Ramón Andrés, en su apuesta por preservar el curso de su estudio y sin detenerse más de lo debido en algunas consideraciones históricas, prolegómenos de las matrices geográficas y temporales que se impone para dar cauce al libro, recalca la idea de la música como cariz de las diversas manifestaciones humanas, la matemática de Pitágoras como fundamento de la ciencia musical, el mundo reducido a términos de armonía, abstraído y cristalizado en notas musicales, “consecuencia de una operación de cuyo resultado se deduce el equilibrio cósmico y, por consiguiente, la sustancia del alma”. Acaso ella misma como una especie de arte filosófica en sí misma según parecen haber encumbrado los griegos al procurarle “un papel rector de la conducta, de pauta del aprendizaje y medio de educación del espíritu y aun del cuerpo”; asiste por ejemplo a la gesta de los instrumentos como prolongaciones borgesianas de la imaginación y la supervivencia humanas, hasta desarrollada la máquina fundamental de su relación con el mundo, “la música como evolución del habla y, por lo tanto, como refinada manifestación de un instrumento de comunicación”, ya que, como cita al hablar de Herbert Spencer, “el arte de los sonidos no era otra cosa que la suma y el fruto de un elaborado lenguaje que poseía la capacidad de transmitir y reflejar las emociones”.

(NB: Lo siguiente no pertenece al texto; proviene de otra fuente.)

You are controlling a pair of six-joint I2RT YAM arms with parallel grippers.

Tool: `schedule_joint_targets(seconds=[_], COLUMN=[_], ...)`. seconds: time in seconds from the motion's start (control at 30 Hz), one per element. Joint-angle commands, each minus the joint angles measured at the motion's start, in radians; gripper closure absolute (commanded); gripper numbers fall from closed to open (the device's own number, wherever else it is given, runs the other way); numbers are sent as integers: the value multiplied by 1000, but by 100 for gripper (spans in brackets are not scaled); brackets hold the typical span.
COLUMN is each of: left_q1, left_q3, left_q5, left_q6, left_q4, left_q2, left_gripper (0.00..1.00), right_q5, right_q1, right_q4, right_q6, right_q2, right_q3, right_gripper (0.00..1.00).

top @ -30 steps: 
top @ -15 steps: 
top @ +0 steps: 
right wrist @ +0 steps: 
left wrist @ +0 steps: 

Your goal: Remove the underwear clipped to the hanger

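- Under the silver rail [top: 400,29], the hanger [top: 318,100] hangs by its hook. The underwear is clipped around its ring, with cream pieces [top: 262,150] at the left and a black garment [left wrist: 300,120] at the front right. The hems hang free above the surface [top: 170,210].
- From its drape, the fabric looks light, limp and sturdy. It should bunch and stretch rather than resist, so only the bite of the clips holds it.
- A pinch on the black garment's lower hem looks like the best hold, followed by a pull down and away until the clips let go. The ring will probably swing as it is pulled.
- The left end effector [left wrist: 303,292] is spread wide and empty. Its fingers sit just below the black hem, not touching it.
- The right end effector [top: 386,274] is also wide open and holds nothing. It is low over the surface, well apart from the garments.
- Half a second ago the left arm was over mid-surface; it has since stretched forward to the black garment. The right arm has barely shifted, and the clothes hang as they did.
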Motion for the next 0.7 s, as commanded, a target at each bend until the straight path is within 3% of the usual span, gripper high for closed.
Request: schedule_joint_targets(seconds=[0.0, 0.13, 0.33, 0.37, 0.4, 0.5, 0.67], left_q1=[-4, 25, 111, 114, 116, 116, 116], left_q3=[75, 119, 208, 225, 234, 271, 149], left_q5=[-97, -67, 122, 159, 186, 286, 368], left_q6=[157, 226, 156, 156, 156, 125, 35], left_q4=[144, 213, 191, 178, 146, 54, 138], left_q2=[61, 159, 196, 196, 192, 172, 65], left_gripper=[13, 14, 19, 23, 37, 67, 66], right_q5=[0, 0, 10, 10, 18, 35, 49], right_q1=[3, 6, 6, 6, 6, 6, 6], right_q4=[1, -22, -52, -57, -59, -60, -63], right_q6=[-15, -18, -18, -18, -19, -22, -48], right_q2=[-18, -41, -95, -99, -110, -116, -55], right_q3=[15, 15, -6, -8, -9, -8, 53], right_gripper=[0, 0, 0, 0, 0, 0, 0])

Entre las distintas fuentes interdisciplinarias que desde luego han de recalar en la música por ser ésta constitutiva e inclusiva de ellas, bien vale decir con W. H. Auden, en torno a la pregunta que este libro se ha hecho desde un principio, qué es, o en qué consiste la música: “[ella] deriva de una experiencia primaria, de una fuerza que lleva a cerrar un círculo entre el origen del mundo y la culminación del presente de cada uno”. Ante la otra cuestión, parece encontrarse para bien varias pero cercanas respuestas. Por un lado, Hesiodo refiere la más aceptada de las teorías, por cuanto las nueve musas que danzaban hacia la mansión del gran Zeus y de cuya gymnopedia galante habría nacido el término –otros aludían a la música como contracción de Mundi cantus, el canto del mundo-, luego, Mousiké, el arte de las musas, representaba no solamente la “técnica combinatoria de los sonidos que permite construir un espacio acorde con las necesidades espirituales y corporales del hombre”, reunía además, en su vocablo, el equilibrio de las artes concernientes a la naturaleza humana, albergando incluso a la literatura y, como se podrá ver hacia el final de este estudio, siendo ella misma la más acorde a las mareas de su existencia.